4.神の御心を求め、神に応答していく人生

①神の御心をどこに求めるか

 少し前に今から14年前に発生した東日本大震災について取り上げる番組がテレビでいろいろと放映されていました。そのような番組を見ると、今でも身近な家族を地震や津波で亡くし人たちの心には決して消えることのない悲しみがあると言うことが分かりました。人はその悲しみと共に生きていかなければならないのです。

 どうしてあのような大災害が起こり、たくさんの人々が命を失わなければならなかったのか…。そのような疑問に答える明快な回答を持つ人は誰もいないと思います。「その答えは私たちにもわからない…」。そう答えることしかできないのが私たち人間の姿ではないでしょうか。それなのに自分はまるですべてを知っているようなつもりになって、何かを語ろうとすれば、それはイエスが「決してそうではない」と否定した人たちと同じ誤りを犯すことになってしまいます。

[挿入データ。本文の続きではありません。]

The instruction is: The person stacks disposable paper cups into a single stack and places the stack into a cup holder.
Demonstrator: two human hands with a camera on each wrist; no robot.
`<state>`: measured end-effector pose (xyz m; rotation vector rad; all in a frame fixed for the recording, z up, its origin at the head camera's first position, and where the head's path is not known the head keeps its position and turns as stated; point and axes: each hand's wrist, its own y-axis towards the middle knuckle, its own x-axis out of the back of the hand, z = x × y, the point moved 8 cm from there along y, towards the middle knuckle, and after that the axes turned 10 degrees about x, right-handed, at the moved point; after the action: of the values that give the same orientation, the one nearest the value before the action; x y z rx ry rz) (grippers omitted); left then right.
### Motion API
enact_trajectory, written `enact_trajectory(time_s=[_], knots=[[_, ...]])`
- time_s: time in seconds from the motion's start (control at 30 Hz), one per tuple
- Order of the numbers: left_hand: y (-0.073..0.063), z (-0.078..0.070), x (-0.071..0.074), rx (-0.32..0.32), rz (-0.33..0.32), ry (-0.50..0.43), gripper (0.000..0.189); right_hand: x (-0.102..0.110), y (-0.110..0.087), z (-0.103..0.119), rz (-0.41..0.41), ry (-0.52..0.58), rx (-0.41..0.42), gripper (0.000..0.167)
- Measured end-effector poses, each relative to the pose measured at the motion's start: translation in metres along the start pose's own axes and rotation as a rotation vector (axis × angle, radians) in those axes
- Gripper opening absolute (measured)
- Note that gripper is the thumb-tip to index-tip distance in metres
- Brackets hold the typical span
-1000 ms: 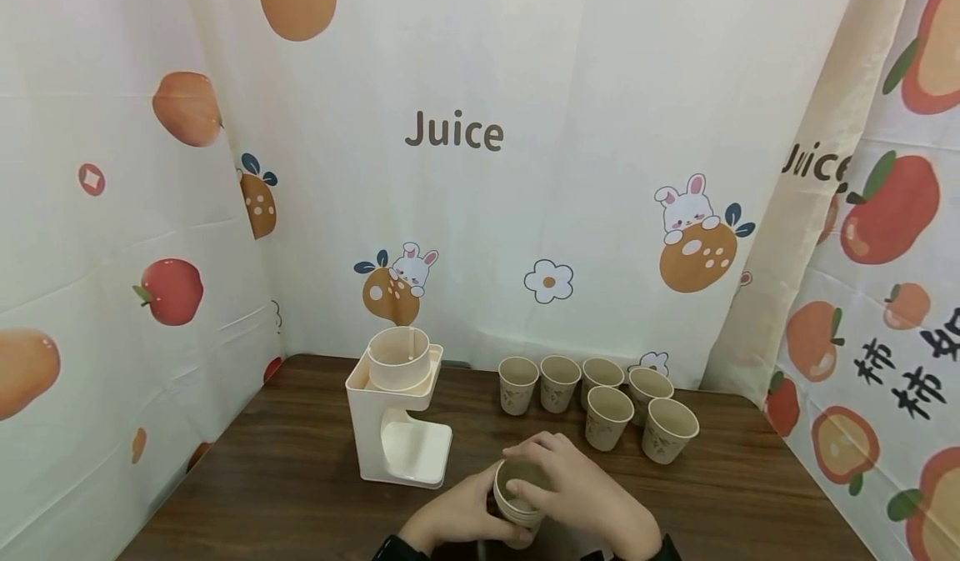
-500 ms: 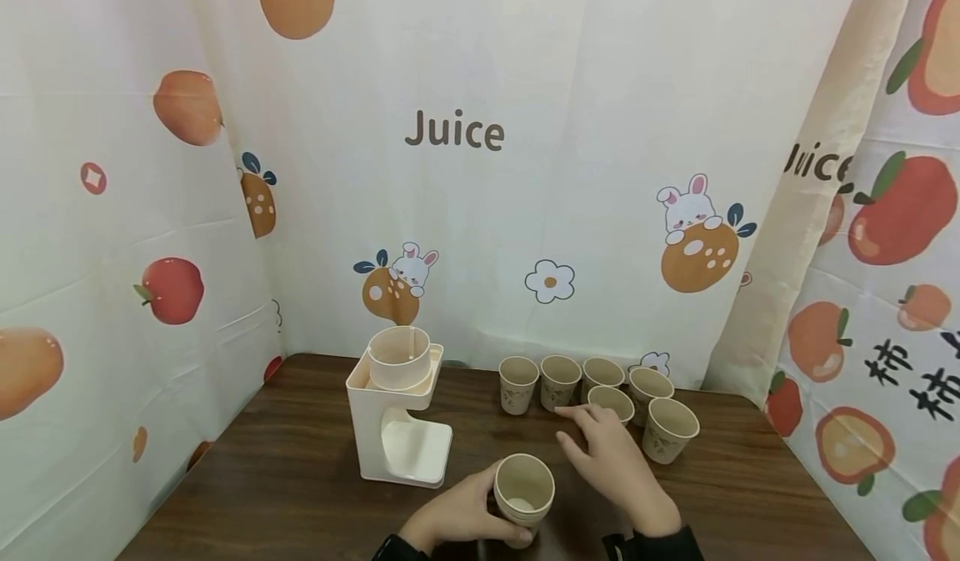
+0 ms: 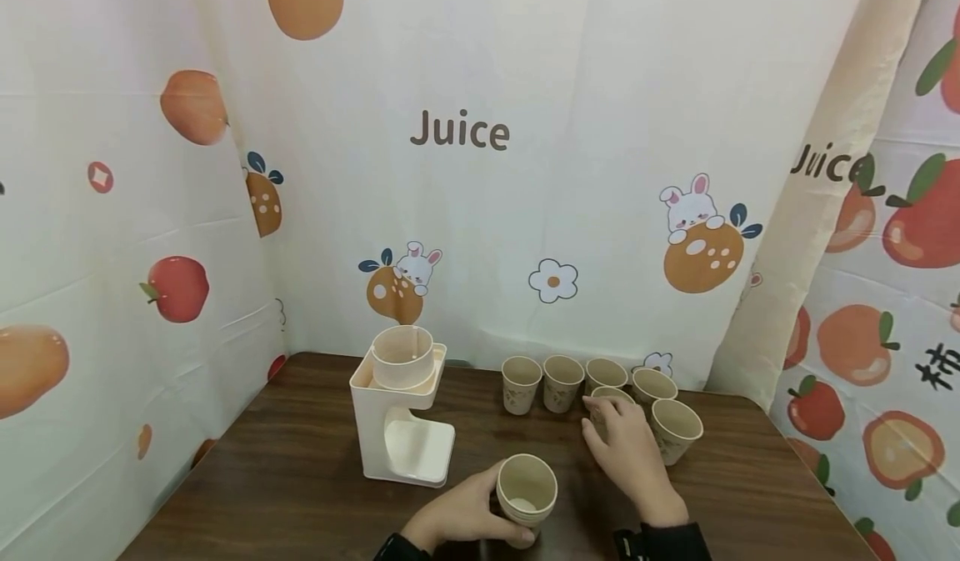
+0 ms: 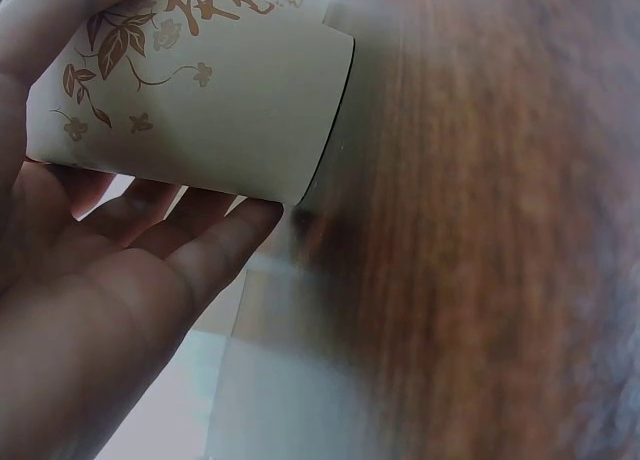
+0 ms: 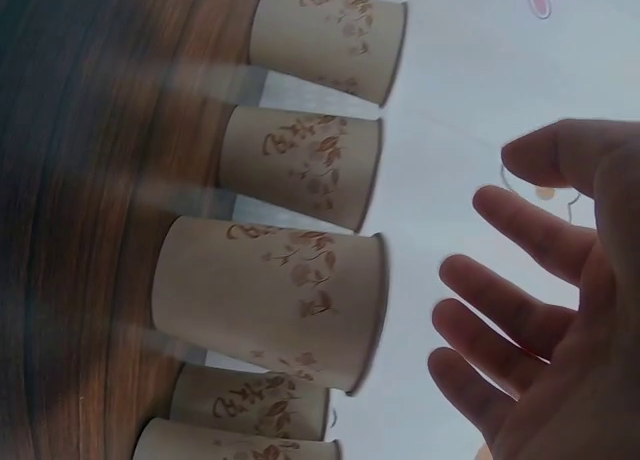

 関東大震災(1923年9月1日)が起こったときに、一人の有名な無教会派のクリスチャンが愛する妻をその地震で失うと言う経験をしました。彼もまた癒されることのない悲しみを背負いながら、それでも神を見つめ続けること止めることはありませんでした。そして彼は「それでも神は愛だ」と言う言葉を残したと言います。彼がそのような言葉を語ることができたのは、彼が神の御心を自分の経験や知識から判断するのではなく、救い主イエス・キリストを通してだけ知ろうとしたからです。私たちも自分の人生に対する神の御心を知ろうとするときに大切なのは、その御心を私たちのために十字架に付き、命をささげてくださったイエス・キリストの愛を通して知ることだと言えます。


②神の御心にどのように答えるか

 東日本大震災が起こった頃、他の教会の会員でありながら時々、私たちの礼拝に時々出席する一人の青年がいました。彼は将来、救命救急士を目指して学びをする学生でした。その彼は東北で地震が起こったことを知らされたときに「どうして神はこのようなことが起こることを許されたのか…」、そのような疑問を抱きました。そしてその答えを求めて彼は被災地に赴き、そこでボランティアとして復興作業に加わったと言うのです。やがてその被災地から帰って来た彼に私は「神様の答えは分かったの」と尋ねました。すると彼はすぐに首を横に振って「いえ、何もわかりませんでした」と素直に答えてくれました。しかし、私は今でも、彼は神からの答えをちゃんと聞いていたのだなと思えてなりません。なぜなら、彼はあの大震災の悲劇を聞いて、自分にできることしたいと願って、実際に被災地に行き、そこで苦しんでいる人たちと共に生きようとしたからです。

 「どうしてそのようなことが起こったのか」と問題の原因を探ることはある意味で大切です。それは同じような悲劇が二度と繰り返させれないために必要なことかも知れません。しかし、それ以上に大切なのはその出来事を通して、神は私たちに何をすることを望んでおられるのか…。その問いに私たち一人一人が答え、またそのために自分の人生の大切な時間を使うことだと言えます。

 「この木を切り倒せ」と語るぶどう園の主人に対して園丁は語りました。「御主人様、今年もこのままにしておいてください。木の周りを掘って、肥やしをやってみます」。私たちが今生かされているのは、この園丁であるイエス・キリストが私たちを守り、日々、豊かな恵みを与えてくださっているからです。だからこそ私たちには今神の愛を受け入れて、その神の愛にふさわしく自分に与えられた人生の時間を使っていくが求められているのです。

聖書を読んで考えて見ましょう

1.このときイエスのところに来た何人かの人が告げた出来事はどのようなことでしたか(1節)。

2.この報告を聞いたイエスはどのような言葉を語りましたか(2~3節)。このイエスの言葉から突然の事件や事故に巻き込まれた人々の不幸の原因について当時の人がどのように考えていたことが分かりますか。

3.それではイエスの「あなたがたも悔い改めなければ、皆同じように滅びる」(3節、5節)と言う言葉を私たちはどのように考えることができますか。

4.何人かの人からピラトが起こした事件(1節)を聞いたイエスはどうして、「シロアムの塔が倒れて死んだ十八人」の話をしたのでしょうか(4節)。

5.実のならないいちじくの木をぶどう園の主人はどうすることを望みましたか。また園丁はこの主人の言葉にどのように答えましたか(6~9節)。

6.このイエスのたとえ話が私たちのこの地上で残されている人生の時間だと考えるなら、私たちにはその時間を使って何をすることを望まれていると思いますか。